B3: More than coffee, Chapel Hill nonprofit shares genuine inclusivity

     Becoming. 

     Becoming a nonprofit serving free coffee at town events. Becoming a path into the workforce. Becoming a tight-knit community of members who grow together and learn from each other. 

     As one of the organization’s 3 B’s—along with “Being” and “Belonging”—“Becoming” is always front of mind for B3 Coffee in its mission toward inclusivity and equity.

     An organization aimed at dismantling stigma around people with disabilities through social and vocational opportunities, centered on the shared experience of coffee, B3 runs pop-up coffee stands twice a month around Chapel Hill. It also creates community-building and vocational programs for its members who are young adults with and without disabilities, who work together equally as team members.

     In 2018, co-founder and UNC alum Jacklyn Googins was working as a Starbucks barista and volunteering with an organization that focuses on creating one-on-one friendships between people with and without disabilities. However, she described the experience as “contrived,” influencing her to initiate B3 with co-founder Hannah Steen.

Jacklyn Googins prepares a drink at a pop-up.

      “We thought that coffee was a way to really create genuine relationships and be out and about and visible in the community, versus it kind of just being this side thing,” Googins said.

     B3’s mission is to use coffee to create genuine interactions in the larger community between people who might not otherwise interact with each other, inspiring change “one cup at a time.” At their pop-ups, members chat with customers, take orders and make drinks.

     “I think people are naturally uncomfortable with what they lack exposure to, and that is true for diversity,” Googins said. “So really, we’re breaking down those barriers and that stigma that often exists surrounding disability and ensuring that everyone has a space to be seen and heard and represented in a dignified way. That’s really the driver of our social impact.”

     Team member Kenneth Kelty joined B3 after he heard how passionate a friend from UNC’s Post Secondary Education Alliance was about the organization. After attending a couple of online meetings, he decided to stay.

     “I like them too, because it’s about empowering people with disabilities and not just using them as props, to make your business look good,” Kelty said. “It’s about the community.”

     Several other team members agreed that it was the sense of fellowship over coffee and process of serving it that drew them to the organization initially. 

     “I do like coffee,” said team member Steffie Madden, who handed out business cards and bracelets that said, “Be An Upstander” at a town event Nov. 21.

     Still, their model is multifaceted, encompassing impacts far beyond the friendship shared over their free drip coffee, pour overs, cold brews, hot chocolate and teas. Part of Googins and Steen’s vision of community inclusivity was making sure B3 wasn’t isolated in its goals, and that its team members could go on to work at other local businesses.

     “That’s the vocational part. They’ll come away with an idea of who they are as an employee, and how they can best be supported as an employee, by their employers, and by their co-workers,” Googins said.

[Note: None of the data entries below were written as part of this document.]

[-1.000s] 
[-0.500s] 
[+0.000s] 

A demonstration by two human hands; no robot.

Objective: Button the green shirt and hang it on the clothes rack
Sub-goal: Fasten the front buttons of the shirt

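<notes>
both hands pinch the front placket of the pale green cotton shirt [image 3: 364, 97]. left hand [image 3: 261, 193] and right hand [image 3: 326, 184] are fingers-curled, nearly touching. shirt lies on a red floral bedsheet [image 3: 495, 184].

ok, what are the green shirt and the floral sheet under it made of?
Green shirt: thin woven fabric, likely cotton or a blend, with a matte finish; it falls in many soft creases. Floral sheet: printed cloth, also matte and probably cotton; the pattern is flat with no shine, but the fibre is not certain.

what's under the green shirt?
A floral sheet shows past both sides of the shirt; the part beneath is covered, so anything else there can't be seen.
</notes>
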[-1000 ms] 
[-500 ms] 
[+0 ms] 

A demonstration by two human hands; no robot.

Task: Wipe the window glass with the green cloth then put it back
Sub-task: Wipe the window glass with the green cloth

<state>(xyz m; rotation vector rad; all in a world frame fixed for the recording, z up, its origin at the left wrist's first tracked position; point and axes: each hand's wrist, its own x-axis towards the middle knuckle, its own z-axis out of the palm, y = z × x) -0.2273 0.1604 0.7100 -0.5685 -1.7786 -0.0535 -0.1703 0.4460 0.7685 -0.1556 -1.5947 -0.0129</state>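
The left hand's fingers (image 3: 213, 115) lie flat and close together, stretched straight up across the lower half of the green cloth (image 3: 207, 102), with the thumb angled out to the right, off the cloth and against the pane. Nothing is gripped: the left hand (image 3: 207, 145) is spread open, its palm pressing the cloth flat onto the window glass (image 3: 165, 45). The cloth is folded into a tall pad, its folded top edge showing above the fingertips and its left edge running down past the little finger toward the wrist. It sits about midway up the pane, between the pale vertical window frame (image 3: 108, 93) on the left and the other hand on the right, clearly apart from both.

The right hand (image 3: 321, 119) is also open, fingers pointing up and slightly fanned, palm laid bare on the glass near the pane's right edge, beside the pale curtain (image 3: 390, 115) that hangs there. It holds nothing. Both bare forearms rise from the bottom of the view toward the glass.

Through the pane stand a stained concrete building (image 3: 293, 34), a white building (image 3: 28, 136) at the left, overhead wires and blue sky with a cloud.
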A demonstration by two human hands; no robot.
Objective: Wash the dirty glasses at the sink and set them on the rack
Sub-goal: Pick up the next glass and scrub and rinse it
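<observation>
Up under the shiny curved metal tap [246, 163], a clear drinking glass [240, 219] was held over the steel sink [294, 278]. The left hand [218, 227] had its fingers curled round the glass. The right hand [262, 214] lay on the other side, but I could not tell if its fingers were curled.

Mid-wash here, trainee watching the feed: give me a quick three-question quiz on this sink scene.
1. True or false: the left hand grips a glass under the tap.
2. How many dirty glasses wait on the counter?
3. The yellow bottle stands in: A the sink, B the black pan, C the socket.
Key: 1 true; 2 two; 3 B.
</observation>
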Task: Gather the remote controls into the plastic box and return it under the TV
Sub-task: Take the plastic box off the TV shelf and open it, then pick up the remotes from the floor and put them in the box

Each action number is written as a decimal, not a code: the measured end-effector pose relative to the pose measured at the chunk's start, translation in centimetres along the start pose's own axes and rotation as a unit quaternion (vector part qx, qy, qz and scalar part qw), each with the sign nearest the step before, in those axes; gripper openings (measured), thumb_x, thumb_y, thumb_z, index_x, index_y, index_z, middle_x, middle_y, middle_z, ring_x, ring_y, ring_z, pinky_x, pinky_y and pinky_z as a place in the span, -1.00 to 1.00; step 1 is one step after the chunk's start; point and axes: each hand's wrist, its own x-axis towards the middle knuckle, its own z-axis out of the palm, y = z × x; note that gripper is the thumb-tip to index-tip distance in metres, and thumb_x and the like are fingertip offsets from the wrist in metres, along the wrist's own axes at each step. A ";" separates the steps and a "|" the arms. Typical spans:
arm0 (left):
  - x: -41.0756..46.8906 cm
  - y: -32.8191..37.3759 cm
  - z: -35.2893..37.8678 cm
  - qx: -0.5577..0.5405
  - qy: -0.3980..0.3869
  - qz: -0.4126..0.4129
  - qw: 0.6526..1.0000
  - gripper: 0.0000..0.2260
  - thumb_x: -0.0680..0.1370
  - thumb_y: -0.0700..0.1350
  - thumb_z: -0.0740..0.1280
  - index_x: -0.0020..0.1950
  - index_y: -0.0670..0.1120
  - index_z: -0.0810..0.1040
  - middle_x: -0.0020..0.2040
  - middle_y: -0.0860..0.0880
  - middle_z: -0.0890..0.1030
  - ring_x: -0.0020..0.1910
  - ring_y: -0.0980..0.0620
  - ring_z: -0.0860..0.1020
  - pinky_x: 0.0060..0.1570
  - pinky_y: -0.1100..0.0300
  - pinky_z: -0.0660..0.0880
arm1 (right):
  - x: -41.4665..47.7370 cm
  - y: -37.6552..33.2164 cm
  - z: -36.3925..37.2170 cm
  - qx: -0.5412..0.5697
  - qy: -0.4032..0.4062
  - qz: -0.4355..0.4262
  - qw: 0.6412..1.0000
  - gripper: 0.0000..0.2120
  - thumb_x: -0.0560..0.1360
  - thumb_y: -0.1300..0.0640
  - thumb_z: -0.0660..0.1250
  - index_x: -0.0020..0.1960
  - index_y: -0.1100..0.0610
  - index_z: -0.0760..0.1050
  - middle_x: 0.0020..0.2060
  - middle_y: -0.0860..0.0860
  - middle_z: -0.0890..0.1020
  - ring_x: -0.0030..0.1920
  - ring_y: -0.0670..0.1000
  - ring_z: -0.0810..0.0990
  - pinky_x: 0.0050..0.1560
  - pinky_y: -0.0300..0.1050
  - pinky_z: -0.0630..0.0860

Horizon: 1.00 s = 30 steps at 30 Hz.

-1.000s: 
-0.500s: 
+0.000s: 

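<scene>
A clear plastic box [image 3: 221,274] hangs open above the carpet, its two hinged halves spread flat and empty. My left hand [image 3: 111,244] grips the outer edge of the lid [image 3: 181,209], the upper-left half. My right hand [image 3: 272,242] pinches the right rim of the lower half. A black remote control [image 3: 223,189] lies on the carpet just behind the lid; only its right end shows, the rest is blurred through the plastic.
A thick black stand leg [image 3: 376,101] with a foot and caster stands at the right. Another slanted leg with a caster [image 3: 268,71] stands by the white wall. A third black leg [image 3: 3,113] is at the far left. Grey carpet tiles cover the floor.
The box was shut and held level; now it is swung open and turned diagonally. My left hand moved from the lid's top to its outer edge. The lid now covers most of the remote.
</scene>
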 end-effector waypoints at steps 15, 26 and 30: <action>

     B3 is introducing two new programs beginning in 2022: “Belonging In the Workplace” and “Living Your Best Life.” Both seek to aid applicants in work and life beyond their time at B3. The organization has also begun partnering with local businesses such as Purple Bowl, Coco and Weaver Street Market to provide further career opportunities for its members, as well as businesses such as Charlotte-based roasting company Haerfest Coffee who share similar missions.

     Recent East alum Jared Pascarelli joined B3 as a junior in 2019 to “make friends and meet people.” Since then, he has acquired a job at Coco, but has continued participating in B3.

     The last branch of B3 deals with creating social connections on the team. Steen, who is the social relations director, organizes a Zoom meeting every week in which members meet to talk about their lives, a Sunday Social and a newsletter. Social isolation from the pandemic and the induced reduction in public events was one major impetus for the weekly meetings.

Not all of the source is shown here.